Editor's Note
The “Censorship and Intellectual Unfreedom in Modern America” plenary roundtable will take place at the upcoming S-USIH conference in Detroit on Friday, Nov. 7, from 5:00 – 6:30 pm. Please join us! The link to register is here.
“At the trial of God, we will ask: why did you allow all this? And the answer will be an echo: why did you allow all this?”
— Ilya Kaminsky
As intellectual historians, we are keenly attuned to the environments that inspire, provoke, challenge, and constrict the imaginaries of individuals living in bygone eras. We are trained to notice the minute slowdowns, speed-ups, and reversals in the flows of historicity; the ideas and emotions we examine like pebbles smoothed and scarred by the tousle of time. We know that ideas emerge and take root because of contexts that allow them to do so. And because we know this, many of us are concerned about the fate of ideas in our present. We are living, it seems, in an age of intellectual unfreedom.
Earlier this month, the Trump administration sent letters to nine top universities outlining a ten-page “Compact.” If universities agree to Trump’s list of demands—including capping international student enrollment, implementing strict definitions of gender, and suppressing student activism—they will receive preferential access to federal funding. As of yesterday, the White House reportedly extended the compact’s offer to all American colleges and universities.
These moves are the latest in a string of relentless interventions into higher education since Trump took office for his second term. The freezing of research funding, the assault on diversity, equity, and inclusion (DEI) programming, the targeting of trans students, and the demonization of pro-Palestinian demonstrators have made American campuses a critical node in the exercise of authoritarian power—and with it, technologies of control including financial sanctions, surveillance, censorship, and forced firings.
Universities are not the only place where intellectual freedom is at risk, however. Armed federal agents patrol American cities, threats against media institutions endanger a free press, museums and cultural centers confront new restrictions on their programming and funding, and lawless deportations present a particularly violent form of silencing. What does it mean to think amidst a climate this repressive, a climate the historian Ellen Schrecker has deemed “worse than McCarthyism?”
At our upcoming conference in Detroit, we will historicize and think aloud about these issues with a Plenary titled “Censorship and Intellectual Unfreedom in Modern America: A Historical Perspective.” The panel brings together four distinguished scholars who have addressed the topic from a variety of angles through different periods in modern American history: Simon Balto from the University of Wisconsin-Madison, Frank Guridy from Columbia University, Michael Kazin from Georgetown University, and Naoko Wake from Michigan State University.

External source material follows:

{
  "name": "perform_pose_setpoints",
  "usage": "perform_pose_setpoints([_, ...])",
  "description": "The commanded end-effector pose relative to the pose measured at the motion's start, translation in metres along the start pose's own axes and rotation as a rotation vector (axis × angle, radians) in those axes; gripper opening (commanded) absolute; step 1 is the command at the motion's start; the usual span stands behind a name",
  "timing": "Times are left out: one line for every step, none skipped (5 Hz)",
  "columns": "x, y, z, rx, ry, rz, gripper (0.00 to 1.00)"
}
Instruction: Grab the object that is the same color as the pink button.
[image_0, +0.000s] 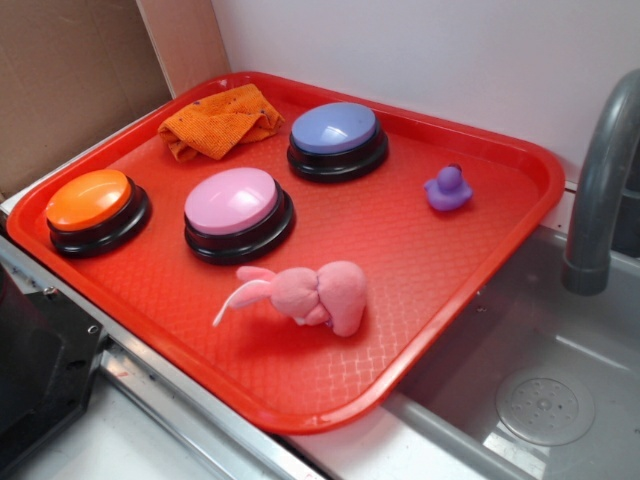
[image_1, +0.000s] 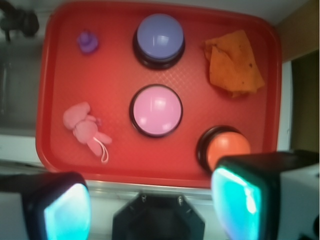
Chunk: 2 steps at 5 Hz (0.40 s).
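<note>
Bunny (image_0: 318, 295) lies on its side near the front edge of the red tray (image_0: 480, 150) in the exterior view, just in front of the pink button (image_0: 238, 212). From my wrist view, the bunny (image_1: 84, 126) sits left of that button (image_1: 156, 110); my jaws (image_1: 150, 202) hang wide apart and empty, above the tray's near edge.
</note>
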<state>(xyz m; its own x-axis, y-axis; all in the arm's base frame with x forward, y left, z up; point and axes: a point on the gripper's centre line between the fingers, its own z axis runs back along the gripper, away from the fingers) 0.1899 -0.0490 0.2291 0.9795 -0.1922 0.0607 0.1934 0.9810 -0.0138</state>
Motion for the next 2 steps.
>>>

By grounding the discussion in long legacies of intellectual unfreedom, including the prosecution of anti-war protestors during World War I and the government-facilitated assassinations of Black radicals in the 1960s and 70s, the panelists will examine how state power and ideological crusades have shaped who can speak, write, teach, and dissent throughout American history. By situating today’s threats to free inquiry within these historical contexts, the Plenary will highlight how intellectual repression has always been a critical tool of governance in modern America. Our discussion is not simply retrospective; it is a call to understand the past as a way to empower ourselves as we defend democracy in the present and the future. It offers, we hope, a timely reckoning with America’s long history of ideas under siege.
Notes
Ibanca Anand is a PhD candidate in History at Johns Hopkins University and the organizer of this plenary roundtable. She is a member of this year’s conference program committee.